> _ACTIVITY_
The expected output is every line of the data exactly as shown, minus the images.

> _INFORMATION PROVIDED_
=====

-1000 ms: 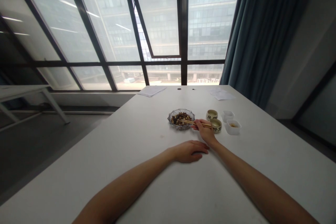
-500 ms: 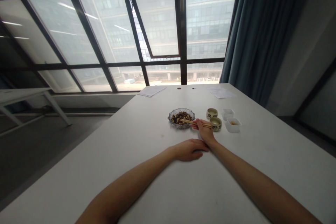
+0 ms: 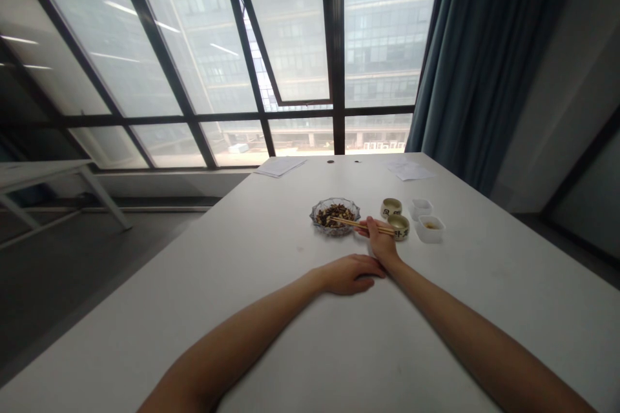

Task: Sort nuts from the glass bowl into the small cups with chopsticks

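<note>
**Wooden chopsticks point(image 3: 361, 226) in the right hand point(image 3: 380, 242), tips over a heaped glass dish point(image 3: 314, 218)**

Dark mixed bits point(image 3: 333, 215) piled across the middle of the dish, with no such pile visible anywhere else. Only a small yellowish trace in the nearer white square dish point(image 3: 430, 230); contents of the nearer ceramic cup point(image 3: 398, 227) and farther ceramic cup point(image 3: 391, 207) impossible to make out. Right fingers point(image 3: 369, 224) closed firmly around the chopsticks, sticks nearly together, tips reaching above the bits. Contact with the bits impossible to tell; no morsel visible between the tips. Left hand point(image 3: 349, 275) lying open, palm down, on the white table point(image 3: 271, 329), fingers relaxed, holding nothing, fingertips just beside the right wrist. Dish, cups and white dish grouped just ahead of the hands, sheets of paper point(image 3: 279, 167) toward the far edge.
</note>
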Demonstrator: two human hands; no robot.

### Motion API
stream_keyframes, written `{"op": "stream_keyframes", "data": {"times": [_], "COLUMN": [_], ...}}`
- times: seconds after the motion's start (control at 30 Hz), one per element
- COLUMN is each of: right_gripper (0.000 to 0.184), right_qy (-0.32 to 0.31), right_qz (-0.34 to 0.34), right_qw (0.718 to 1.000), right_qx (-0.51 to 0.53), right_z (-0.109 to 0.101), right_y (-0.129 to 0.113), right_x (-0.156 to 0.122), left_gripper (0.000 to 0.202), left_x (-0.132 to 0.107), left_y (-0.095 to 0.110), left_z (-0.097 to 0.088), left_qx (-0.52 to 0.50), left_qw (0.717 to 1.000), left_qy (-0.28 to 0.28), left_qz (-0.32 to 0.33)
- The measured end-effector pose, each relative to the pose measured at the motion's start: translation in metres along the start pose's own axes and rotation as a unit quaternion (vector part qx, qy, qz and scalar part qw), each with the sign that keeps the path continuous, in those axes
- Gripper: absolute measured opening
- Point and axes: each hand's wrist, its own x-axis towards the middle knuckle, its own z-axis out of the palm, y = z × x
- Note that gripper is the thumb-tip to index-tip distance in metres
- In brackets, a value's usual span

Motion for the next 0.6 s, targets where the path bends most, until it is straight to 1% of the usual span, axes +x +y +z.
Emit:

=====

> _OUTPUT OF THE EXERCISE_
-1000 ms: 
-500 ms: 
+0 ms: 

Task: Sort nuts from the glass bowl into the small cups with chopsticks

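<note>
**Wooden chopsticks point(image 3: 361, 226) in the right hand point(image 3: 380, 242), tips over a heaped glass dish point(image 3: 314, 218)**

Dark mixed bits point(image 3: 333, 215) piled across the middle of the dish, with no such pile visible anywhere else. Only a small yellowish trace in the nearer white square dish point(image 3: 430, 230); contents of the nearer ceramic cup point(image 3: 398, 227) and farther ceramic cup point(image 3: 391, 207) impossible to make out. Right fingers point(image 3: 369, 224) closed firmly around the chopsticks, sticks nearly together, tips reaching above the bits. Contact with the bits impossible to tell; no morsel visible between the tips. Left hand point(image 3: 349, 275) lying open, palm down, on the white table point(image 3: 271, 329), fingers relaxed, holding nothing, fingertips just beside the right wrist. Dish, cups and white dish grouped just ahead of the hands, sheets of paper point(image 3: 279, 167) toward the far edge.
</note>
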Demonstrator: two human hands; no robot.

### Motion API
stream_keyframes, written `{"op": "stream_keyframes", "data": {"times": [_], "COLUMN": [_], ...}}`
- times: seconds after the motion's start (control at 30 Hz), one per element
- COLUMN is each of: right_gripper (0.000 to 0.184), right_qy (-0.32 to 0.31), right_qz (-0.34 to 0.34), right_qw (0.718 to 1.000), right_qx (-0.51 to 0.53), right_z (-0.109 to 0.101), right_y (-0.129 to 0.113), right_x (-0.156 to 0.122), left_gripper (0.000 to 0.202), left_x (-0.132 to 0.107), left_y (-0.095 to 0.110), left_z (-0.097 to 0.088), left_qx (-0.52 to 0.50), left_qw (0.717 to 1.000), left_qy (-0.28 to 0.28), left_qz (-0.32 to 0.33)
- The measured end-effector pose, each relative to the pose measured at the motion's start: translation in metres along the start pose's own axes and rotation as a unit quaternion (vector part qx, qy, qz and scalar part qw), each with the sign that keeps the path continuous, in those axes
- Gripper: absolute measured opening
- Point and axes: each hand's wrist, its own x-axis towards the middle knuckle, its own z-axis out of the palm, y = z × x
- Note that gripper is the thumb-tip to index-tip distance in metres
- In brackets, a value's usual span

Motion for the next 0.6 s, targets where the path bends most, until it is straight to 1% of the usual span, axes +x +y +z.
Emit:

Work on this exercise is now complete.